> _Exercise instructions_:
Set the listing down unchanged, minus every embedded image.

#### Dataset excerpt

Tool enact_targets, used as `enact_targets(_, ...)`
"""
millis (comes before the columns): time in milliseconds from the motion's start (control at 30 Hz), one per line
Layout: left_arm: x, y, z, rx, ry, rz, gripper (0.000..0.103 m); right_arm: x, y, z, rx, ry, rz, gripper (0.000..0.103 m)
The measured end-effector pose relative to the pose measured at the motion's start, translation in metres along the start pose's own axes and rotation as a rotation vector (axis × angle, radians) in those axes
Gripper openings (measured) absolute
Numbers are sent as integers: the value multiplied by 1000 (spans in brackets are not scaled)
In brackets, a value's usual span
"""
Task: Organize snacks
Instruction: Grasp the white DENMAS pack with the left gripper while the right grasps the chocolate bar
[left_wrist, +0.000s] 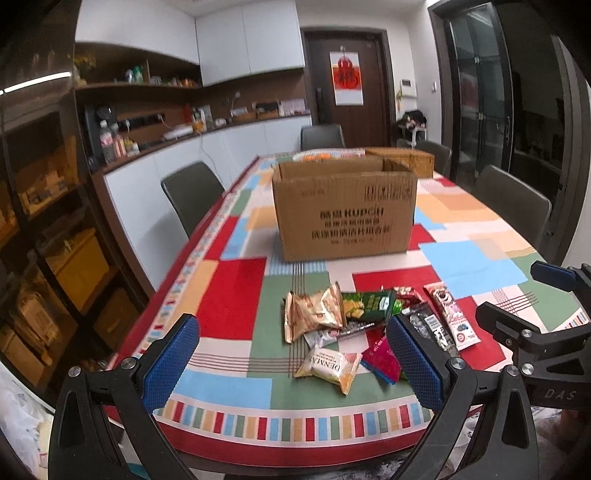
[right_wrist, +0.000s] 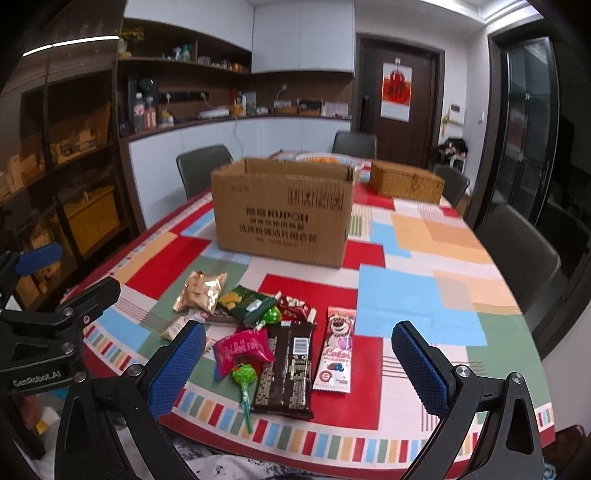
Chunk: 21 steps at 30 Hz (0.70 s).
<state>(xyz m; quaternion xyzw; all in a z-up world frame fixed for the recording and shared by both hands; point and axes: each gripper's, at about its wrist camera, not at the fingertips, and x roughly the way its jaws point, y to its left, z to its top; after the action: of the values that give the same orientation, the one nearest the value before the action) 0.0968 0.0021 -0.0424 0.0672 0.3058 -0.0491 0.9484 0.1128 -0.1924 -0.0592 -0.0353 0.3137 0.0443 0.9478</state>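
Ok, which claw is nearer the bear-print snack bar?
Right. The right claw frames the bear-print snack bar between its fingers; the left claw sits off to the bar's left, over the other snacks.

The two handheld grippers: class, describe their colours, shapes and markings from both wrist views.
The left gripper and right gripper match: black angular frames with silver bolts, and blue cross-hatched pads on each finger. White lettering shows on the bodies: "GenRobot.AI" on the left, "DAS" on the right. No hands or sleeves visible.

Cardboard box (right_wrist: 282, 210) interior was hidden by its front wall; orange items in white bowl (right_wrist: 325, 158) at 12 o'clock were mostly occluded, unidentifiable; box print blurred.
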Motion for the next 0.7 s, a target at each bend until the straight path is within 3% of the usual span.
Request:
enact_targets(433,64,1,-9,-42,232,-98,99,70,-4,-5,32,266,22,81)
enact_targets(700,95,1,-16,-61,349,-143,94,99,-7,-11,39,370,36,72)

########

> _Reply to the task_:
Tool enact_targets, used as `enact_targets(_, ...)`
"""
millis (comes before the columns): time in milliseconds from the motion's start (control at 30 Hz), one per line
Layout: left_arm: x, y, z, rx, ry, rz, gripper (0.000..0.103 m); right_arm: x, y, z, rx, ry, rz, gripper (0.000..0.103 m)
The measured end-effector pose relative to the pose measured at the motion's start, translation in metres along the start pose's own axes and rotation as a rotation vector (axis × angle, radians) in those axes
Gripper openings (measured) absolute
Numbers are sent as integers: the value multiplied by 1000 (spans in brackets are not scaled)
In brackets, a value's usual span
"""
Task: Organize snacks
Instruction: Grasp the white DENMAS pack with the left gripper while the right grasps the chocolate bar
[left_wrist, +0.000s] 
[right_wrist, +0.000s] 
Chunk: 21 steps at 30 Hz (0.70 s).
<state>(xyz m; quaternion xyzw; all in a z-up world frame fixed for the recording and shared by both hands; point and axes: each gripper's, at about its wrist camera, not at the fingertips, and x roughly the way its jaws point, y to its left, z to its top; after the action: of the values that give the same orientation, the one nearest the value before the action) 0.0968 0.0021 -0.0424 0.0672 0.3058 -0.0491 0.9484 0.1128 -0.1924 -0.0592 -0.0353 0.3137 0.0443 0.9478</state>
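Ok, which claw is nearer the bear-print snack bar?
Right. The right claw frames the bear-print snack bar between its fingers; the left claw sits off to the bar's left, over the other snacks.

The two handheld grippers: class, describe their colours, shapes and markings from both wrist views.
The left gripper and right gripper match: black angular frames with silver bolts, and blue cross-hatched pads on each finger. White lettering shows on the bodies: "GenRobot.AI" on the left, "DAS" on the right. No hands or sleeves visible.

Cardboard box (right_wrist: 282, 210) interior was hidden by its front wall; orange items in white bowl (right_wrist: 325, 158) at 12 o'clock were mostly occluded, unidentifiable; box print blurred.
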Motion for the next 0.7 s, a target at each bend until the straight path is within 3% of the usual span.
Request:
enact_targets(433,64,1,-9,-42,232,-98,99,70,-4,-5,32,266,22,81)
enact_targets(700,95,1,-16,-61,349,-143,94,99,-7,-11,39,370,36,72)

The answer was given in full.